20 Jul 2011

Wendi Deng: just who is the smack-down sister?

Thrust into the spotlight for defending Rupert Murdoch from a shaving foam attack during the select committee hearing, is Wendi Deng more than just a loyal wife to the powerful media mogul?

Wendi Deng: just who is the smack down sister?

With a hard swipe in the face of a protester wielding a plate of shaving foam, Wendi Deng became an unlikely hero of the Murdochs’ grilling in the wake of the phone-hacking scandal.

The 42-year-old launched into a furious attack during the select committee hearing as she tried to defend her octogenarian husband against an intruder who disrupted the proceedings.

Captured on camera and broadcast to millions around the world, Wendi Deng leapt from her seat and brought her open palm down hard on the protester’s head before picking up the paper plate and trying to push it back into the man’s face.

As video of the attack circulated worldwide, chatter spread across the internet hailing Deng’s actions.

China’s microbloggers made the incident one of the most popular topics on the country’s Twitter-like service Weibo, even though the hacking scandal had previously attracted relatively little media coverage.

As she suddenly became a Twitter sensation, her actions generated the new online nickname of “Smack down sister”.

Deng did not, however, take to her own Weibo account to talk about what she did. With 124,131 followers, her profile is full of pictures of her with celebrities, such as Australian actors Nicole Kidman and Hugh Jackman, and references to her “hubby”.

“That’s our Wendi,” said Vanity Fair writer Michael Wolff, author of a Murdoch biography.

“She is great. Incredibly full of energy, incredibly intelligent, living the life and just squeezing everything out of it,” he said. “She is incredibly ambitious.”

‘Humble’ beginnings

Wendi Deng, the third woman to hold the title Mrs Murdoch, came from middle-class China in 1968, where she was the daughter of a factory director in Guangzhou.

Wendi Deng: just who is the smack down sister?
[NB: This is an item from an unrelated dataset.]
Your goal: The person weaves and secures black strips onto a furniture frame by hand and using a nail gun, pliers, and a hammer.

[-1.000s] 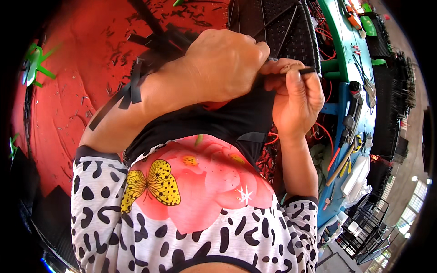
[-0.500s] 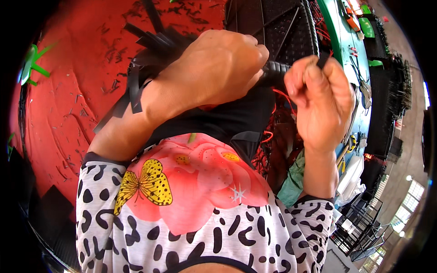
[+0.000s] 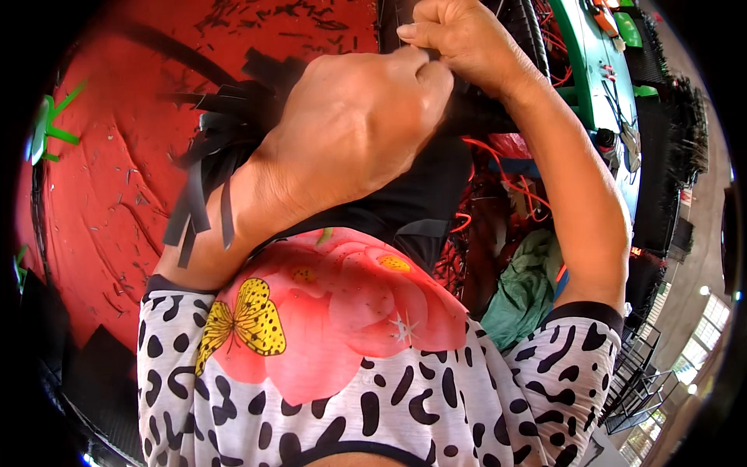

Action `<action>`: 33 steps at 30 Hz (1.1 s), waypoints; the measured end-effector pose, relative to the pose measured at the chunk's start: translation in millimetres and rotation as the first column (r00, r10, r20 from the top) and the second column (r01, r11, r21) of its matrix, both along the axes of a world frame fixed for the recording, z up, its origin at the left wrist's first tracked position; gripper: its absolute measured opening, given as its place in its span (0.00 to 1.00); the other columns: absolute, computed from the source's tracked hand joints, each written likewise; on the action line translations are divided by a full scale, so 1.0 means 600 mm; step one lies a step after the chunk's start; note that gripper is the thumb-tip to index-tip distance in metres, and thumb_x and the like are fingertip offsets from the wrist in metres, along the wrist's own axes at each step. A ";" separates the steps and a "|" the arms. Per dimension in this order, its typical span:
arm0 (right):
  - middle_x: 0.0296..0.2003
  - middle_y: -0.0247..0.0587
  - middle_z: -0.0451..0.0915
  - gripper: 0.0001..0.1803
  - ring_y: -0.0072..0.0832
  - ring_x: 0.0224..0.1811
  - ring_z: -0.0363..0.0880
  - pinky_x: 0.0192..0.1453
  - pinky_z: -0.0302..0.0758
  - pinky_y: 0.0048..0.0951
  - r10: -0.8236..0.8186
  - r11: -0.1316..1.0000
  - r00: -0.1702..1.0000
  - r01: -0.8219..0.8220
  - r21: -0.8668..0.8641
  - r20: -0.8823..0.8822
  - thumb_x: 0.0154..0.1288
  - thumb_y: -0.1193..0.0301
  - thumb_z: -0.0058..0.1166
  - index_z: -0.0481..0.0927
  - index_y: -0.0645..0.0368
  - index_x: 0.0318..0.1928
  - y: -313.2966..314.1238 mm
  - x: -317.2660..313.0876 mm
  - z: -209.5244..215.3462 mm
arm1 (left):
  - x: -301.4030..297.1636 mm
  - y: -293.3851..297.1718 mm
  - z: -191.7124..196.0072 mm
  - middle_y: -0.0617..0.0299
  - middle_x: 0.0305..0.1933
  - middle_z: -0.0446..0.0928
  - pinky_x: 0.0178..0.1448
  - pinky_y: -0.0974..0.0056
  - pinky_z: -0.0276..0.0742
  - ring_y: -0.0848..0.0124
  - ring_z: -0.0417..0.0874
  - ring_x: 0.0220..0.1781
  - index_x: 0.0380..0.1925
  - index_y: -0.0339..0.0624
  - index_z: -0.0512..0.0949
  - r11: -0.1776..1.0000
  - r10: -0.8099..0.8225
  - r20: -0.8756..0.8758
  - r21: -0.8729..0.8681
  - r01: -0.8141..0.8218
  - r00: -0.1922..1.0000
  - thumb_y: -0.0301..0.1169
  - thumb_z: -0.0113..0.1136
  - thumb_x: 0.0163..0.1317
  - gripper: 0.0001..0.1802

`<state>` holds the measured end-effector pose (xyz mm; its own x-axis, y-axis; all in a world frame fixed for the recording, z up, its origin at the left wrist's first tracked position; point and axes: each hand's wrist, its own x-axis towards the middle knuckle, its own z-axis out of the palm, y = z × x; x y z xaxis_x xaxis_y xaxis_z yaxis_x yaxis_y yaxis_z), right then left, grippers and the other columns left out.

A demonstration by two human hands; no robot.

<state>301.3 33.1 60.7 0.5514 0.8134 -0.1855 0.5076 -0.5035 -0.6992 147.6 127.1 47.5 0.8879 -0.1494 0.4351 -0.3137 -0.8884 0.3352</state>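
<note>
My left hand [image 3: 354, 117] is closed, its back toward me, in front of a bundle of flat black strips [image 3: 241, 105]. The strips' loose ends fan out beside the wrist and hang over the forearm; the grip itself is hidden. My right hand [image 3: 475, 47] has its fingers pinched together and meets the left hand's fingertips. Something dark shows between the two hands, too small to make out. Beyond the hands, partly covered by them, is a black woven piece [image 3: 531, 31] with a ribbed edge.
A red surface [image 3: 101, 187] littered with black scraps [image 3: 292, 12] spreads to the left, with a green-legged stool [image 3: 58, 128] at its edge. On the right are red cords [image 3: 510, 179], green crumpled fabric [image 3: 525, 288] and a teal bench [image 3: 603, 101] holding tools.
My right hand has moved from the right, up and leftward, to meet the left hand. My left hand has turned slightly, and the strip ends hang lower over the forearm.
</note>
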 end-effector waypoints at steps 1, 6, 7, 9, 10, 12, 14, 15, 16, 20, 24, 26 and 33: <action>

(Above: Wendi Deng’s slap frame by frame.)

Born “Wenge”, meaning cultural revolution, she later changed her name to Wen Di from which she later chose her Western name of the same sound.

Deng arrived in America in 1988 after working as an interpreter for a Los Angeles couple – Jake and Joyce Cherry – who were working in China. When they returned to the United States, they sponsored her to live with them and to study.

The couple divorced two years later and Deng married Jake Cherry, albeit briefly. They divorced after less than three years and Deng remained in the US having secured a green card.

Shortly after receiving an MBA from Yale University, Deng landed a job as an intern at News Corp’s Star TV in Hong Kong in 1996.

In 1998 she met company boss Rupert Murdoch when she was a junior executive who acted as his interpreter during a business trip to China.

A year later, Rupert Murdoch divorced his second wife of 31 years, Anna. Wendi and Rupert married in 1999.

News Corp heirs

Adding to Rupert Murdoch’s growing family, the couple have two daughters; Grace who was born in 2001, and Chloe in 2005.

Murdoch has four other grown children, Prudence from his first marriage and Lachlan, James and Elisabeth from his second.

“When I saw Wendi Murdoch last week in NYC, she told me she had to go to London to take ‘care of her man’…now I see what she meant” Rap mogul Russell Simmons tweets

Lachlan has held key jobs at News Corp but now only sits on the company’s board. The company recently bought Elisabeth’s television production company Shine, though the deal is being contested by some shareholders, and she is expected to join News Corp’s board.

James is a top News Corp executive. Until the scandal undermined his position, he was considered most likely to succeed his father as News Corp CEO.

Wolff says Deng wields some influence at News Corp, but the executives “have always tried to keep her out of the way and the kids have tried to keep her at bay.”

A few years ago, several news reports said that she had battled Murdoch’s adult children to secure a voting position for her children in the family trust, which holds the Murdoch stake in News Corp, worth billions of dollars.

“She reminds me in a certain way of Rupert himself. She is out to do what she wants to do,” Wolff said, adding, “That really makes you someone to be reckoned with and someone who ultimately seems quite fearless.”

Reports have suggested that Deng is pivotal in News Corp conquering the Chinese media market, although so far analysts have noted that it has been hampered by Beijing’s efforts to maintain control over state broadcasting.

Deng is currently credited as producer of the just-released movie Snow Flower and the Secret Fan, a story set in 19th century China about the tough cultural norms imposed on women.